Basically it has to do with the FACT that NO energy transformation is 100% efficient. Not only IS not, but CANNOT be. So you take natural gas and burn it, converting one form of potential energy, (chemical) and turn it into another (heat) and lose in the process, then you take that heat and turn a turbine, converting the heat energy to mechanical energy losing more, than you use that mechanical energy to turn a generator making electircal energy losing more yet again, then use the electricity to generate radiant energy (radio waves) losing yet more, which you use to pull hydrogen out of the water losing even more. You are losing energy at every turn (at least six transformations by my count).
My advice is to buy a cylinder of natural gas and save yourself a heap of capital investment, headache and hardship - all to accomplish less than nothing.
bump
Just as a point of interest, Elmer, would you care to clue us in as to just what this burning substance in sea water might be that we can extract with a net efficiency gain?
If you can identify it, great fame and fortune await you.
==> “I wonder how well the cancer treatment idea will work? It seems plausible, at least. In fact, I’m not sure why it didn’t occur to someone earlier.” <==
The question is, exactly what would make these particles attach themselves to cancer cells, and ONLY to cancer cells? Achieving this selective attachment is the aim of much of the serious biological research looking for a “magic bullet” cancer cure.
But this real research focuses on finding a unique “marker” on the surface of cancer cells that could be targeted by a matching antibody. The antibody attachment would lead to destruction of the cancer cell by natural processes.
However, cancer is actually not a single disease, but a multitude of separate disease processes that arise in every tissue type in the normal body, and, because these defective cells no longer reproduce correctly, they become a moving target for any such targeted therapies.
This “cure” is far too simplistic to cope with the complex disease it is supposed to address.
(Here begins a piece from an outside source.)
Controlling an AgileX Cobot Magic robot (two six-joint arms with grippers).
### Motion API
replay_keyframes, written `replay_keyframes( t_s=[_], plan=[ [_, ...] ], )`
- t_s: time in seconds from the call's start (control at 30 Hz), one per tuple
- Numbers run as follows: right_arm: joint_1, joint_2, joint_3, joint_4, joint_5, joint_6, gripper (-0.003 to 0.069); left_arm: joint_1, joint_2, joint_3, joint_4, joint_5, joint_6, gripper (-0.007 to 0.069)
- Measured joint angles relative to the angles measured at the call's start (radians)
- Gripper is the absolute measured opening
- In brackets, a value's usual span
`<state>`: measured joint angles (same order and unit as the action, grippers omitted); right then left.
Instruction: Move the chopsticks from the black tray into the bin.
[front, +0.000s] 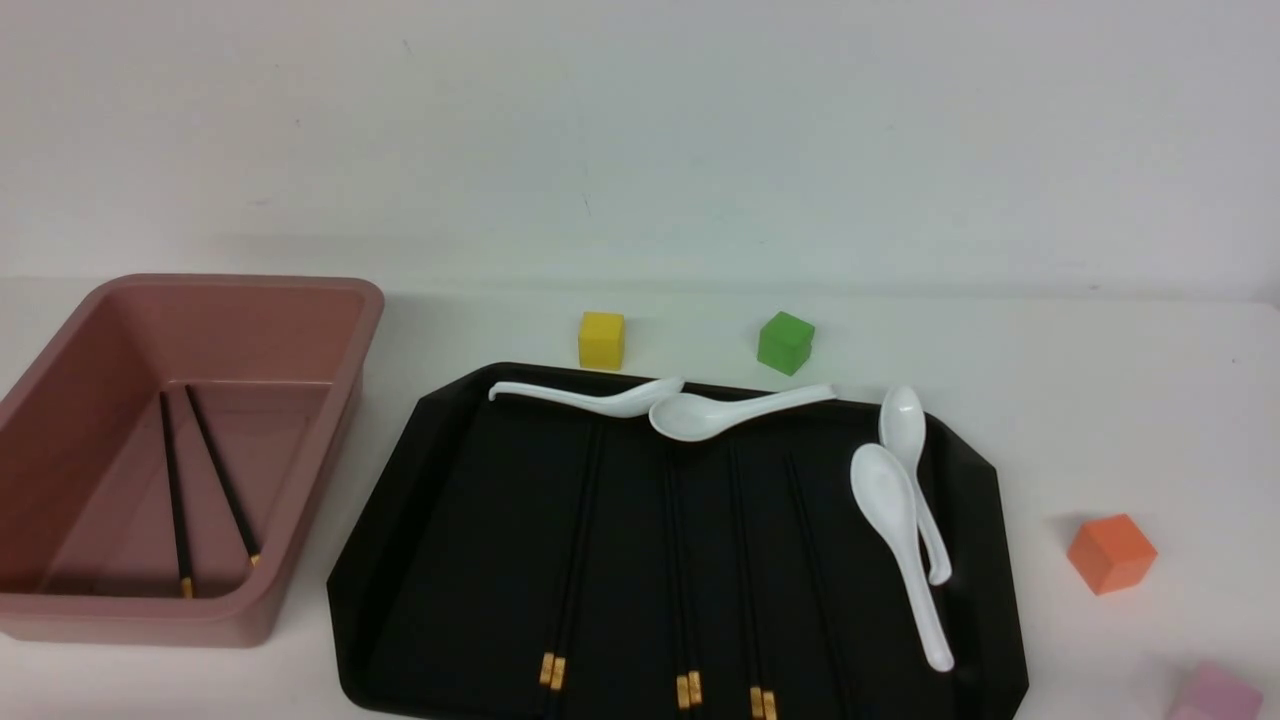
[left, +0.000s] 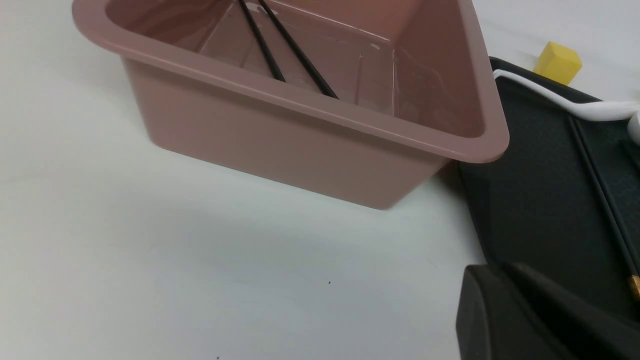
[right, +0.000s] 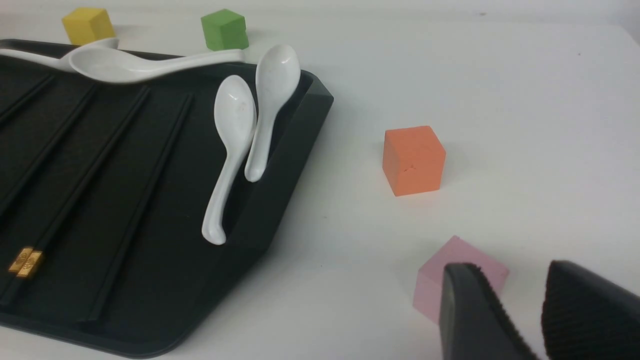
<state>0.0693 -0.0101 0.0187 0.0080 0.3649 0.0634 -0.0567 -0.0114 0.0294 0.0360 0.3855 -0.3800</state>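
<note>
A: Where are the chopsticks?

B: One pair already lies in the bin (front: 330, 330), at 9 o'clock in the front view, tips toward the far wall. The rest of the chopsticks (front: 575, 540) lie lengthwise on the black tray (front: 985, 500), gold bands at the near edge – at least three pairs, maybe a fourth stick further right, hard to tell against the black.

A: Grippers?

B: Neither appears in the front view. The right gripper (right: 520, 310) stands parted, holding nothing, low over the table by the pink cube (right: 462, 260). Of the left gripper (left: 530, 315) only a dark slab shows at the near tray corner – can't tell if it's parted or closed.

A: Why the near ends?

B: My guess: the banded ends face the robot, so they're easiest to pinch.

A: Clutter?

B: White spoons (front: 900, 520) – two across the far tips at 12, two at 3 on the rim. Lifting a pair may nudge them. The yellow cube (front: 601, 339), green cube (front: 785, 342) and orange cube (front: 1111, 552) sit off the tray, not in the path.
</note>
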Motion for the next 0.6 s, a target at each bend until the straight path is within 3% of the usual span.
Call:
replay_keyframes(
  t_s=[0.6],
  plan=[
    [0.0,0.0,0.0,0.0,0.0,0.0,0.0239,0.0,0.0,0.0,0.0,0.0,-0.001,0.0043]
  ],
)
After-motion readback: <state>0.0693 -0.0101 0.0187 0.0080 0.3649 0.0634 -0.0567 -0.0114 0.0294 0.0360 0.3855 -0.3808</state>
And as a potential fuel, it is even further off base.
It did, although in a more sophisticated form. At least experimentally, various compounds have been developed that concentrate in cancer cells and are then activated to some form of lethality by the application of energy, either ultraviolet or visible light, radio waves , or X-rays. Some of these undoubtedly relate to heat generation (energy conversion from radio waves to heat energy be re-radiation. I can tell you for sure that this is NOT a novel idea. Google it. Do some research; find out. Maybe the reporter covering this non-story should have done a bit of research herself first.
I could have predicted that reaction. Amazing things tend to be amazing.
So, the question becomes: How cheap a first source of energy to use and what kind of energy can I produce from it?
It works this way: You put 10 kw into making the radio waves, and you get 0.1 kw out in hydrogen energy.....
Exactly.
And so the great appeal of hydro power, from waterwheels to giant multi-megawatt hydroelectric dam projects.
And also the great appeal of any form of fusion power, should it ever pan out.
Holy pastrami juices, Batman, turn the radio off or you might set the Atlantic Ocean on fire ;-)
No, I can't. There's a lot I don't know about nuclear physics, RF energy, and sea water chemistry. What I do know, though, leads me to suspect the claim, while possible, is not highly probable.
I tend to think if it were this easy, someone would have been doing it already. Contrary to popular opinion, there are very few original ideas.